For my second TWIL post, I’m shifting my gaze from the political side of things, to the social aspect of both the 1950’s. More specifically, I’ll be focusing on the role of women, and how important they are to a household in both these time periods.
Transcript of Podcast
What does 11th century Scotland have in common with post WW2 America? How have women’s roles changed over the centuries? Why can’t men do their own laundry? Podcast time!
Women’s roles during WW2 and post WW2 were drastically different. After working in factories for years while the men were away, manufacturing munitions and the like for the war, women were expected to go back to being house wives. And for the most part, they did. Only one third of the workforce in America were women. The rest were conforming to the ‘American dream’. This American dream, of 2.5 kids, a house in the ‘burbs, dominated the media. Society demanded this idea, and people, as they do, conformed.
Women needed a husband, a house, somewhere to become this thing, this housewife. Men also needed a wife. Being a bachelor in the 1950’s was not a good idea. Being seen as a homosexual, at this time, was really bad. Whispers of communism were everywhere. By being someone who could be blackmailed into communism, you were at risk.
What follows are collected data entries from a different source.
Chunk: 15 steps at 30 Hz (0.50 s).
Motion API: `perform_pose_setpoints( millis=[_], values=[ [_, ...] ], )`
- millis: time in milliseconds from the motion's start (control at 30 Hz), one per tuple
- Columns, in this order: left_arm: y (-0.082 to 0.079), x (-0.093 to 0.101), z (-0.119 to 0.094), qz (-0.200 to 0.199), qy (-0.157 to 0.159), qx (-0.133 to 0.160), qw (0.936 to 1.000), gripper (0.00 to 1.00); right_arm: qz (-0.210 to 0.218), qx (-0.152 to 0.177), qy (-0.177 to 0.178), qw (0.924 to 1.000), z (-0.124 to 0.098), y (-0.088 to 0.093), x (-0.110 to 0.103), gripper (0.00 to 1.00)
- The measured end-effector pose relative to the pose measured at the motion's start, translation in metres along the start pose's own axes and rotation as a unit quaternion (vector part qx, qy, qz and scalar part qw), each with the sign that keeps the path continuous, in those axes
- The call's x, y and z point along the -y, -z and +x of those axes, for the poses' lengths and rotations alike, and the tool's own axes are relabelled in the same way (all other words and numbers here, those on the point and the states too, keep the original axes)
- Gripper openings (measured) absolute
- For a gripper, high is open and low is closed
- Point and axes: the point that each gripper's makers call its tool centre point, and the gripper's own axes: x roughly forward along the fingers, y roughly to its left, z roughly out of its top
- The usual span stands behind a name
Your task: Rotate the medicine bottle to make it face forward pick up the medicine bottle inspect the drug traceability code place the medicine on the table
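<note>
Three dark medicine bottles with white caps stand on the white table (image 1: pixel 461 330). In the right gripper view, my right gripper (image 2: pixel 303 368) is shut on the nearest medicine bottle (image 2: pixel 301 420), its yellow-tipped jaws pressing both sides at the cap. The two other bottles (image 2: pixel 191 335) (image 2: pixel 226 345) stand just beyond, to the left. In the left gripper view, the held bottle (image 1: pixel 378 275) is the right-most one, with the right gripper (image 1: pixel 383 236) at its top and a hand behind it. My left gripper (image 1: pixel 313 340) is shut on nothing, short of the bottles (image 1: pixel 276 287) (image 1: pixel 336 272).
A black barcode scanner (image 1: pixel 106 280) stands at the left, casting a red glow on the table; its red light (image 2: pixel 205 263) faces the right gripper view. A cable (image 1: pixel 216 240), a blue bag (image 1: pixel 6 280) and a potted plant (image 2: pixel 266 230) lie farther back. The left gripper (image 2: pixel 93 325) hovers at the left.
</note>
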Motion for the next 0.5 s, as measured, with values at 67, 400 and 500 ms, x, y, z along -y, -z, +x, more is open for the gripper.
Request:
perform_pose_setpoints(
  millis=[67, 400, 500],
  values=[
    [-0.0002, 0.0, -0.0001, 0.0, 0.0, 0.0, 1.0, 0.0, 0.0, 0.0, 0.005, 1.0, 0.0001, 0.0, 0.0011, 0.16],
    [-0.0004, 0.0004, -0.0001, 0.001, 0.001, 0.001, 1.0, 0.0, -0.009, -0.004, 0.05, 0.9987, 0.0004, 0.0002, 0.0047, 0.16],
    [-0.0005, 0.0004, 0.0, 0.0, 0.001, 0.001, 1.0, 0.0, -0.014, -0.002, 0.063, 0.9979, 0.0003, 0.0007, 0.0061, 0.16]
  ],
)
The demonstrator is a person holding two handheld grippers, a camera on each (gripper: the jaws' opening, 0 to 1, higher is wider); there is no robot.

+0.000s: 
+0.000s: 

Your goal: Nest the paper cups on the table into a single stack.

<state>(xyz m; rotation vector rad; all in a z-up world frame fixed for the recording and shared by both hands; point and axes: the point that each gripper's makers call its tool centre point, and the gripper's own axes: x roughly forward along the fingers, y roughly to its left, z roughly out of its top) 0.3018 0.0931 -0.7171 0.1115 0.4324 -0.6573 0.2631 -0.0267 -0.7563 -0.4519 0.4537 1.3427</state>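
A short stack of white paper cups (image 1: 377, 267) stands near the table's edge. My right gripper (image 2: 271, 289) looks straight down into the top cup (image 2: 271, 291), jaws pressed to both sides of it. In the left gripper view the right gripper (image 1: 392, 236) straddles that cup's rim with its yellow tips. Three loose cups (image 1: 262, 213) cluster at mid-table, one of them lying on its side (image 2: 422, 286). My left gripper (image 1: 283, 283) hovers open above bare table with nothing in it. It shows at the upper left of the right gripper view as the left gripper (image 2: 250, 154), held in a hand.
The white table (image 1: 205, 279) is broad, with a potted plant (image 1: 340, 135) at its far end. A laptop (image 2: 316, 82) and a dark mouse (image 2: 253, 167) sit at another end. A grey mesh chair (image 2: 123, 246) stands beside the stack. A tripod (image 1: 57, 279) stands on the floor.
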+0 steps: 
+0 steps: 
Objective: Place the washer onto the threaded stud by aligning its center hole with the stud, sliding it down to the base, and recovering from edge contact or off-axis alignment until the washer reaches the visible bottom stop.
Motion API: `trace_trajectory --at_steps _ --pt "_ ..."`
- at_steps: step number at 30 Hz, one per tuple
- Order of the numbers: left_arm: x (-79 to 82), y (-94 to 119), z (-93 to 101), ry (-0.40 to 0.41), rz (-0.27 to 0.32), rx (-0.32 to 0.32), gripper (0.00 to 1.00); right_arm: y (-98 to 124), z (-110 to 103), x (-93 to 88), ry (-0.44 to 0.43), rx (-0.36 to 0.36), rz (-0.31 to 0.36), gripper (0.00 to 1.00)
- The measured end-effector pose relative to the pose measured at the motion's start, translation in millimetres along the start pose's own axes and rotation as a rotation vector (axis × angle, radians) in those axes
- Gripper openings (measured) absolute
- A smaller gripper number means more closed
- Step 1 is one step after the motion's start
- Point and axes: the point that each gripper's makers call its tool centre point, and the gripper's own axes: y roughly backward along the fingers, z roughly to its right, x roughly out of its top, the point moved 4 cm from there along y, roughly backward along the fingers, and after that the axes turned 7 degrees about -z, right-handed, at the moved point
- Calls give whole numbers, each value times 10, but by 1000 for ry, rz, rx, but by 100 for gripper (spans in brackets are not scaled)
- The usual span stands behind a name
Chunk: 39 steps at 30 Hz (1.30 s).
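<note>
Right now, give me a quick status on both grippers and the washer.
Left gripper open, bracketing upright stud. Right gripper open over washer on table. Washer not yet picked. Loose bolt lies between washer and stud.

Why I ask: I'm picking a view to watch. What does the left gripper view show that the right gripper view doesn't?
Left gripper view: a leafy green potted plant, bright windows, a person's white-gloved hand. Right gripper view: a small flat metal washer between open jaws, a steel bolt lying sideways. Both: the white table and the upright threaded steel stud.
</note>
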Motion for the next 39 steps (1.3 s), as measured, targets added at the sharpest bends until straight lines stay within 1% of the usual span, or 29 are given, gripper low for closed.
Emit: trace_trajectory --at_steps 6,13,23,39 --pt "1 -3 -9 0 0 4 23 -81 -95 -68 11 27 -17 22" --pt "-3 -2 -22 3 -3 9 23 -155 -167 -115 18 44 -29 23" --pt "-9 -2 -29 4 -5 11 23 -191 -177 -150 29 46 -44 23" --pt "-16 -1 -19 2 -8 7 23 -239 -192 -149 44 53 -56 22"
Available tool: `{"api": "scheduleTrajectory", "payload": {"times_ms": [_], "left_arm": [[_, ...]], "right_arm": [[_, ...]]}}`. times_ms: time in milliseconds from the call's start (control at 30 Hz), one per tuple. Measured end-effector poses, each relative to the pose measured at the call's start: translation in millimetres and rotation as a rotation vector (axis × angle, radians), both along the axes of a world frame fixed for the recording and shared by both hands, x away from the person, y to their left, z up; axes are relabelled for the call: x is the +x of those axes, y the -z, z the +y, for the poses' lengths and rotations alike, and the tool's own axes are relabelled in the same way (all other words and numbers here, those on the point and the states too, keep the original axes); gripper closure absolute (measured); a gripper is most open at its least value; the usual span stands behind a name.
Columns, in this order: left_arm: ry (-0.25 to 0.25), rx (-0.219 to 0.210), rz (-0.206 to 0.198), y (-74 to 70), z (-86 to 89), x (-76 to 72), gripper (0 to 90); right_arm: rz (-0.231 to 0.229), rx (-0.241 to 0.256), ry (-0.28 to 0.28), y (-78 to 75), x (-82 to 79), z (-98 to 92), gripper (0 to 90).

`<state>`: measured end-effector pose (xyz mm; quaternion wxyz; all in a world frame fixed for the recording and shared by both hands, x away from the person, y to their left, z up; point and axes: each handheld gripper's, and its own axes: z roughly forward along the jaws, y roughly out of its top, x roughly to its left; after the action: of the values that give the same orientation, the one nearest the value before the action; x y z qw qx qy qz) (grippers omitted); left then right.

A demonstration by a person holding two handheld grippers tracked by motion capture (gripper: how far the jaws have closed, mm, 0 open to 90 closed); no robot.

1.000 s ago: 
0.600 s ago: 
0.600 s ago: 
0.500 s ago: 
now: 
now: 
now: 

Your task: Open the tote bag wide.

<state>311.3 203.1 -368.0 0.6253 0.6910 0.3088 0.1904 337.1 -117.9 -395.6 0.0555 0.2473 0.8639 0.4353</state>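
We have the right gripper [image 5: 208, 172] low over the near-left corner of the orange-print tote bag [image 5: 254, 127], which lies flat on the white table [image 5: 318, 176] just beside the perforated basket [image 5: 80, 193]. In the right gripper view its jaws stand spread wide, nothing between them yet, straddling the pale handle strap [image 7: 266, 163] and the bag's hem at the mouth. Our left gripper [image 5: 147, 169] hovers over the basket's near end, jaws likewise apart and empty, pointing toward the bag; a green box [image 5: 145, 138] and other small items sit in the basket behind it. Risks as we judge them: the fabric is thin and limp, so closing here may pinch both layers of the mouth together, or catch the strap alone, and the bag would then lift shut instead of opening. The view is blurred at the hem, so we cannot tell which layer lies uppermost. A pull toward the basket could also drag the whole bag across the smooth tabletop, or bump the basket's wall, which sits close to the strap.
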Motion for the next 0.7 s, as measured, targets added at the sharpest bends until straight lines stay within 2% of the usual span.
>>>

So by obtaining a wife, this suspicion was gone. Of course, that’s just one reason they got married.
In this American dream, the housewife literally held the house together. Cooking, cleaning, all of this was extremely important for the ‘successful man’. She was the support of the house, the support of the success.
In Macbeth, Lady Macbeth really is that supporting wife. Macbeth sees her as an equal, calling her in the play ‘my dearest partner of greatness’. And yet, it is still her who prepares the house for the king, ordering the servants about in preparation for the occasion. In the 11th century, women had roles akin to the ones in the 16th century, as in the 20th. Lady Macbeth’s status brings her above many tasks, but she still runs the household.
Lady Macbeth is also the support behind her husband, driving him forward alongside his ambition. Without Lady Macbeth, Macbeth wouldn’t be where he is in act 3 of the play. She supported his ideas, was counsel before the plot, created the plan for the murder. At each step Macbeth took forward, Lady Macbeth was right there with him.
In both times, women were seen as the weaker sex, only capable of housework and the like. Lady Macbeth has to perform witchcraft, ‘unsex’ herself, to be able to perform the deed of killing Duncan. Women were the ‘innocent flower’ then, as they were in the 50’s. Though society moves forwards, some stereotypes move as well. In any case, both timelines need the support of the women, them, working behind the scenes, keeping everything together.
For this TWL, my artifact is a podcast. I brought this together using my GarageBand and sound skills we’ve been learning over the past couple years. Sound is one of my favourite mediums to work with, so this was a blast!